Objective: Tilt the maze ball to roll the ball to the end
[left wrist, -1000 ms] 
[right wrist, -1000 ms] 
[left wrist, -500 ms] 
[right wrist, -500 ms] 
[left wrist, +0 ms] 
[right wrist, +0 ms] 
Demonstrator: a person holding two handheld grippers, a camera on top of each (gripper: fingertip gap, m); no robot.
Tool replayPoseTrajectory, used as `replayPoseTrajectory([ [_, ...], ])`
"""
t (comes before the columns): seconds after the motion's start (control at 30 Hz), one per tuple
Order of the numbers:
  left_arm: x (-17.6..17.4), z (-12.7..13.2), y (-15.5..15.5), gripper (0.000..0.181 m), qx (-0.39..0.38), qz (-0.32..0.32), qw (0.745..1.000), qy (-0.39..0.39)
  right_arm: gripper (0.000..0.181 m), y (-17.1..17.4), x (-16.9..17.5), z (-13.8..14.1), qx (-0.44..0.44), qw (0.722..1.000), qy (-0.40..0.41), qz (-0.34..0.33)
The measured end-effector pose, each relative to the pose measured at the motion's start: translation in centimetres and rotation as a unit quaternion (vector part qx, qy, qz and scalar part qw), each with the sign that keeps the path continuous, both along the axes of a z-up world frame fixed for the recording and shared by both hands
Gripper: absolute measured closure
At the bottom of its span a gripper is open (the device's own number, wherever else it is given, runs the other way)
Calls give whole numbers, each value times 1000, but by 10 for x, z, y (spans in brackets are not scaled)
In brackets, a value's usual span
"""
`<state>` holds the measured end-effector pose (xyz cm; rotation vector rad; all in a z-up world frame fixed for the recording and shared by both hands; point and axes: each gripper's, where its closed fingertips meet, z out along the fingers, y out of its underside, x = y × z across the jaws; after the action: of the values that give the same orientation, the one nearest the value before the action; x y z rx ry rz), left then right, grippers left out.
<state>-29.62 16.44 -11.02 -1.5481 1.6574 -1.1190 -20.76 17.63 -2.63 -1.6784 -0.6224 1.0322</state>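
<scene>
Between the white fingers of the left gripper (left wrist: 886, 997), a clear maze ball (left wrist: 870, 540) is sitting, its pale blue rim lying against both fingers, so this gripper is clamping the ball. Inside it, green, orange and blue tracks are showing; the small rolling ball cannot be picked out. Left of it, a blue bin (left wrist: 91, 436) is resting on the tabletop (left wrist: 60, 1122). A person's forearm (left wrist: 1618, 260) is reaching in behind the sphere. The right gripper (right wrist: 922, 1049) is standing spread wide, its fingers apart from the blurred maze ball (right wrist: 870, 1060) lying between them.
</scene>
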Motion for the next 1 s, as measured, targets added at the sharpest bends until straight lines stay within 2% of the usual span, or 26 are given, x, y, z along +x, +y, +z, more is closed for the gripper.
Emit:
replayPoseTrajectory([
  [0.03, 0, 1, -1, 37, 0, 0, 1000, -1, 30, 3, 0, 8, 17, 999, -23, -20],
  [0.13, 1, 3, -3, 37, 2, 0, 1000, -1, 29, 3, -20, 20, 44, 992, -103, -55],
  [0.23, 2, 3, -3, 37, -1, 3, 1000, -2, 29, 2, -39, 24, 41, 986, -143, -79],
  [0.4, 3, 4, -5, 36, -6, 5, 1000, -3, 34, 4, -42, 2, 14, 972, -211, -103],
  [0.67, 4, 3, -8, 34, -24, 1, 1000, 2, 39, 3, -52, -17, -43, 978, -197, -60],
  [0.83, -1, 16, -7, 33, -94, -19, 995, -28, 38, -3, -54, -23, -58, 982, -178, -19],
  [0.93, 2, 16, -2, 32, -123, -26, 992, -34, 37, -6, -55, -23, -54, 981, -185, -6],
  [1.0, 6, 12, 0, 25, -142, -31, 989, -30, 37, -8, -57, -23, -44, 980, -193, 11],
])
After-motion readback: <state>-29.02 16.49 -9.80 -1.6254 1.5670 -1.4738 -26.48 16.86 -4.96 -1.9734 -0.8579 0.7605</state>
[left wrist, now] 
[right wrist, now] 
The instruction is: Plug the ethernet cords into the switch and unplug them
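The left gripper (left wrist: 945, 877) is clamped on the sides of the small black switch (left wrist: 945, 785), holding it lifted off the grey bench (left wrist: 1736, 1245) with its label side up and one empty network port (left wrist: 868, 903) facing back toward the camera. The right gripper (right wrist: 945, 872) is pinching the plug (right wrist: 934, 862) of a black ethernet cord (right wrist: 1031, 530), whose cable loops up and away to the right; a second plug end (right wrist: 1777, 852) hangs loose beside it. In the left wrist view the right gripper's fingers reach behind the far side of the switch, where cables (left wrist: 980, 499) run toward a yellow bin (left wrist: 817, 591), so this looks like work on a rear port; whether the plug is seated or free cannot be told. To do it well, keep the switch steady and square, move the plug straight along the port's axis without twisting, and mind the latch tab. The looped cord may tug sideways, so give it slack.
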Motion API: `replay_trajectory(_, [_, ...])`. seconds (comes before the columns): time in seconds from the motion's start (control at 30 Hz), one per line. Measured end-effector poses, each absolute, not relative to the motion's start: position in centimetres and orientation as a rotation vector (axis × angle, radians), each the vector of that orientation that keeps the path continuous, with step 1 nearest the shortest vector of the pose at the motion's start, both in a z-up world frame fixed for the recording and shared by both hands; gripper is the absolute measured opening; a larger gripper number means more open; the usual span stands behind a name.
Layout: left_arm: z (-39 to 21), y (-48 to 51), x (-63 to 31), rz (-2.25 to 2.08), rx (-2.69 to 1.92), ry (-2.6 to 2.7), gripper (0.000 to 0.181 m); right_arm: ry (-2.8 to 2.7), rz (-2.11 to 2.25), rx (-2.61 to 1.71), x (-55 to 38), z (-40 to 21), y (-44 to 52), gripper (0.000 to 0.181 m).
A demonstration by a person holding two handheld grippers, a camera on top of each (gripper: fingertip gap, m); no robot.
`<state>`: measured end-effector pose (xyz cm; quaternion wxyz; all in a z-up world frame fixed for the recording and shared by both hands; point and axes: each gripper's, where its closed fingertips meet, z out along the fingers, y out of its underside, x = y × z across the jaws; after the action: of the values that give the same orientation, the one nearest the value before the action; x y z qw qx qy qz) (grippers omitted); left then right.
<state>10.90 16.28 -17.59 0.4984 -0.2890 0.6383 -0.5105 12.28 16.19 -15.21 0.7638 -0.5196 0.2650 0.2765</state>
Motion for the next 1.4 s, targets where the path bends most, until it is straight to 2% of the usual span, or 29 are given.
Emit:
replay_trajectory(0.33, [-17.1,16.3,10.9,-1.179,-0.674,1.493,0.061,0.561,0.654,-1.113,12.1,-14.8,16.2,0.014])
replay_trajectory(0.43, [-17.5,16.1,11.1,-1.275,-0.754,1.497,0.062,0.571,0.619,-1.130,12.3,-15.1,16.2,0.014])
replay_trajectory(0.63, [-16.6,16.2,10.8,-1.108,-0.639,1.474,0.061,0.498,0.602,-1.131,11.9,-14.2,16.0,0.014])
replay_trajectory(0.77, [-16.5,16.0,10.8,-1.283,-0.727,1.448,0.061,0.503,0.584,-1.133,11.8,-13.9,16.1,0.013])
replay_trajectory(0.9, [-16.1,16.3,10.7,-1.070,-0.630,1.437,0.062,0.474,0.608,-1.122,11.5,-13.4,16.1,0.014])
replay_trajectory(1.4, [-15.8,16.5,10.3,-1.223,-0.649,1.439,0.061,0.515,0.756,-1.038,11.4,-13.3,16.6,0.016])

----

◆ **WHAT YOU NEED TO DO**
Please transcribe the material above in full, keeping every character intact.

◆ **REPLY TO THE EXERCISE**
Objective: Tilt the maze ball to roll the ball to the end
[left wrist, -1000 ms] 
[right wrist, -1000 ms] 
[left wrist, -500 ms] 
[right wrist, -500 ms] 
[left wrist, +0 ms] 
[right wrist, +0 ms] 
Demonstrator: a person holding two handheld grippers, a camera on top of each (gripper: fingertip gap, m); no robot.
Tool replayPoseTrajectory, used as `replayPoseTrajectory([ [_, ...], ])`
"""
t (comes before the columns): seconds after the motion's start (control at 30 Hz), one per tuple
Order of the numbers:
  left_arm: x (-17.6..17.4), z (-12.7..13.2), y (-15.5..15.5), gripper (0.000..0.181 m), qx (-0.39..0.38), qz (-0.32..0.32), qw (0.745..1.000), qy (-0.39..0.39)
  right_arm: gripper (0.000..0.181 m), y (-17.1..17.4), x (-16.9..17.5), z (-13.8..14.1), qx (-0.44..0.44), qw (0.722..1.000), qy (-0.40..0.41), qz (-0.34..0.33)
The measured end-effector pose, each relative to the pose measured at the motion's start: translation in centimetres and rotation as a unit quaternion (vector part qx, qy, qz and scalar part qw), each with the sign that keeps the path continuous, both along the axes of a z-up world frame fixed for the recording and shared by both hands
Gripper: absolute measured closure
At the bottom of its span a gripper is open (the device's own number, wherever else it is given, runs the other way)
Calls give whole numbers, each value times 1000, but by 10 for x, z, y (spans in brackets are not scaled)
In brackets, a value's usual span
"""
`<state>` holds the measured end-effector pose (xyz cm; rotation vector rad; all in a z-up world frame fixed for the recording and shared by both hands; point and axes: each gripper's, where its closed fingertips meet, z out along the fingers, y out of its underside, x = y × z across the jaws; after the action: of the values that give the same orientation, the one nearest the value before the action; x y z rx ry rz), left then right, grippers left out.
<state>-29.62 16.44 -11.02 -1.5481 1.6574 -1.1190 -20.76 17.63 -2.63 -1.6784 -0.6224 1.0322</state>
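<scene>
Between the white fingers of the left gripper (left wrist: 886, 997), a clear maze ball (left wrist: 870, 540) is sitting, its pale blue rim lying against both fingers, so this gripper is clamping the ball. Inside it, green, orange and blue tracks are showing; the small rolling ball cannot be picked out. Left of it, a blue bin (left wrist: 91, 436) is resting on the tabletop (left wrist: 60, 1122). A person's forearm (left wrist: 1618, 260) is reaching in behind the sphere. The right gripper (right wrist: 922, 1049) is standing spread wide, its fingers apart from the blurred maze ball (right wrist: 870, 1060) lying between them.
</scene>
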Motion for the next 1 s, as measured, targets added at the sharpest bends until straight lines stay within 2% of the usual span, or 26 are given, x, y, z along +x, +y, +z, more is closed for the gripper.
Emit:
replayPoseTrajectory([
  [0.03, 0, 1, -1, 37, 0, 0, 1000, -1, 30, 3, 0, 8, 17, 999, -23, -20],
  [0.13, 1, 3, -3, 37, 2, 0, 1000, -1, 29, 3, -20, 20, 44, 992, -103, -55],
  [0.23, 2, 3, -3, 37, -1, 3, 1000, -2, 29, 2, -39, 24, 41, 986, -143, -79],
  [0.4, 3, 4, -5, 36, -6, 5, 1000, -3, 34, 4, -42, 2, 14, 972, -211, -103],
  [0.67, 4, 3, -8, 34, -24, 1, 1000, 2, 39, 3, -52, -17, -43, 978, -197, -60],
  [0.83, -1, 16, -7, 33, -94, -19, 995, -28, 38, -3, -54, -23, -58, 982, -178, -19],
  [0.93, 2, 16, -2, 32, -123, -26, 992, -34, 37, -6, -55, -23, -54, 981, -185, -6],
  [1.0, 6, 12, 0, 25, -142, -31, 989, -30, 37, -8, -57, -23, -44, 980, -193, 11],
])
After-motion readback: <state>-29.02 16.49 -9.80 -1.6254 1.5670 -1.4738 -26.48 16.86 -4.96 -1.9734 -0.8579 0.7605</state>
[left wrist, now] 
[right wrist, now] 
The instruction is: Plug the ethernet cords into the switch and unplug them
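The left gripper (left wrist: 945, 877) is clamped on the sides of the small black switch (left wrist: 945, 785), holding it lifted off the grey bench (left wrist: 1736, 1245) with its label side up and one empty network port (left wrist: 868, 903) facing back toward the camera. The right gripper (right wrist: 945, 872) is pinching the plug (right wrist: 934, 862) of a black ethernet cord (right wrist: 1031, 530), whose cable loops up and away to the right; a second plug end (right wrist: 1777, 852) hangs loose beside it. In the left wrist view the right gripper's fingers reach behind the far side of the switch, where cables (left wrist: 980, 499) run toward a yellow bin (left wrist: 817, 591), so this looks like work on a rear port; whether the plug is seated or free cannot be told. To do it well, keep the switch steady and square, move the plug straight along the port's axis without twisting, and mind the latch tab. The looped cord may tug sideways, so give it slack.
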Motion API: `replay_trajectory(_, [_, ...])`. seconds (comes before the columns): time in seconds from the motion's start (control at 30 Hz), one per line. Measured end-effector poses, each absolute, not relative to the motion's start: position in centimetres and orientation as a rotation vector (axis × angle, radians), each the vector of that orientation that keeps the path continuous, with step 1 nearest the shortest vector of the pose at the motion's start, both in a z-up world frame fixed for the recording and shared by both hands; gripper is the absolute measured opening; a larger gripper number means more open; the usual span stands behind a name.
Layout: left_arm: z (-39 to 21), y (-48 to 51), x (-63 to 31), rz (-2.25 to 2.08), rx (-2.69 to 1.92), ry (-2.6 to 2.7), gripper (0.000 to 0.181 m); right_arm: ry (-2.8 to 2.7), rz (-2.11 to 2.25), rx (-2.61 to 1.71), x (-55 to 38), z (-40 to 21), y (-44 to 52), gripper (0.000 to 0.181 m).
A demonstration by a person holding two handheld grippers, a camera on top of each (gripper: fingertip gap, m); no robot.
`<state>`: measured end-effector pose (xyz cm; quaternion wxyz; all in a z-up world frame fixed for the recording and shared by both hands; point and axes: each gripper's, where its closed fingertips meet, z out along the fingers, y out of its underside, x = y × z across the jaws; after the action: of the values that give the same orientation, the one nearest the value before the action; x y z qw qx qy qz) (grippers omitted); left then right.
<state>10.90 16.28 -17.59 0.4984 -0.2890 0.6383 -0.5105 12.28 16.19 -15.21 0.7638 -0.5196 0.2650 0.2765</state>
Motion for the next 1.4 s, targets where the path bends most, until it is straight to 2% of the usual span, or 29 are given.
Emit:
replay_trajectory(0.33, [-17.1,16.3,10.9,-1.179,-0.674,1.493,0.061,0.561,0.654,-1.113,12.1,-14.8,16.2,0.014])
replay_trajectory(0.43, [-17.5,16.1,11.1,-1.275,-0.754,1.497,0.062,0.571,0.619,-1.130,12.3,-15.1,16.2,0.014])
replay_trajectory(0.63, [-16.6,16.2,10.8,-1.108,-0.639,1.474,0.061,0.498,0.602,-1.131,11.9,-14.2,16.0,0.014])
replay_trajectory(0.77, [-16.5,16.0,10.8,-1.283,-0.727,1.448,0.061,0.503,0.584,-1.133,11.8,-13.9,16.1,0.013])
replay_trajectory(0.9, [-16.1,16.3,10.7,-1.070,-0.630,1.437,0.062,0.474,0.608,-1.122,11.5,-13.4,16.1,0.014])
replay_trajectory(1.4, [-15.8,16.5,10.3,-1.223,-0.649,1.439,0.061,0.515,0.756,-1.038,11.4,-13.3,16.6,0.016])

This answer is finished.